Stock Market Gambler’s Fallacy

Some traders base their trading decisions on the fallacy of the maturity of chances, also known as gambler’s fallacy. This fallacy is the expectation that the market will correct when indicators like the Relative Strength Index (RSI) assume extreme values. However, any extreme values of such indicators just measure the strength of gambles’s fallacy and not any propensity of the market to decline, as the study here shows.
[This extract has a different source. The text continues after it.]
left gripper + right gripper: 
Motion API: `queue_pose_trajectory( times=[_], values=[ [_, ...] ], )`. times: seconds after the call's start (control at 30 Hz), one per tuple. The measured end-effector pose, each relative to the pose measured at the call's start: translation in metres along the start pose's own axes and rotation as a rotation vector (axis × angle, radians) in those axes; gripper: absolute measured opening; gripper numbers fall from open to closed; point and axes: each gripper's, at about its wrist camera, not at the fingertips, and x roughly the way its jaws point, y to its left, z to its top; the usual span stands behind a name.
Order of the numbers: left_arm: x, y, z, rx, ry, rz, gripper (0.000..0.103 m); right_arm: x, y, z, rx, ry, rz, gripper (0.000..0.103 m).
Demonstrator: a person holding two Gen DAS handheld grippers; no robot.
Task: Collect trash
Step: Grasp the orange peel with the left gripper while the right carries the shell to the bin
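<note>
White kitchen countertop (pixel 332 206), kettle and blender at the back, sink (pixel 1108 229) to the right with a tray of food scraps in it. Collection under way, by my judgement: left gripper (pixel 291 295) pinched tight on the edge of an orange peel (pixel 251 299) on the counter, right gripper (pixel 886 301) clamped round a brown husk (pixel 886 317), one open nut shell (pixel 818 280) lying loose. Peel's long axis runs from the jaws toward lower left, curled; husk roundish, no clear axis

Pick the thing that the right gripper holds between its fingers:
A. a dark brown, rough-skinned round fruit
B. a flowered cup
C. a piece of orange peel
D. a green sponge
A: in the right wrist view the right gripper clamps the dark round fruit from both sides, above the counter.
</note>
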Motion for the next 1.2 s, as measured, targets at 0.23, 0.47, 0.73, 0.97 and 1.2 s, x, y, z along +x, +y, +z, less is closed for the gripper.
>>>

The fact is that the market does not have to correct substantially for indicators like the RSI to fall below overbought territory. This is easy to show mathematically. Thus, such indicators describe only overbought/oversold conditions in the context of momentum and they should be used in conjunction with other indicators.

Example 1: SPY

Trading system: Short if RSI(14) > 74 for 5% profit target and 5% stop-loss. Initial capital $100,000 at inception of the ETF, 100 share positions. As of yesterday’s close, the RSI(14) of SPY was at 74.04:

SPY_20130129

Above the entries (red arrows) and exits (green arrows) of the trading systems are shown for SPY since inception. The equity curve shows a steady decline. As it is shown in the backtest report below, the win rate of this trading system is only 23.08% and the profit factor much below 1 at 0.31. Thus, the system should be actually reversed, i.e. to enter long positions when the RSI(14) is greater than 74. This is because, the RSI(14), contrary to what some may think, measures momentum and not overbought/oversold conditions:

SPY_20130129_AMI

It is shown on the above backtest report that out of the 29 trades meeting the conditions, 20 turned out to be losers.

Example 1: DIA

Trading system: Short if RSI(14) > 77 for 5% profit target and 5% stop-loss. Initial capital $100,000 at inception of the ETF, 100 share positions. As of yesterday’s close, the RSI(14) of SPY was 77.43. Below are the backtest results:

DIA_20130129_AMI

The results how 5 losers and just 2 winners for a win rate of 28.57%. The sample is small but it agrees with the SPY results.

The moral of the story is that although the RSI is a useful indicator for measuring momentum, one should be very careful not to become a victim of gambler’s fallacy when it is used as an overbought/oversold indicator. Also, it is better to use the RSI in conjunction with other indicators.

Disclosure: no relevant position at the time of this post and no plans to initiate any positions within the next 72 hours.. 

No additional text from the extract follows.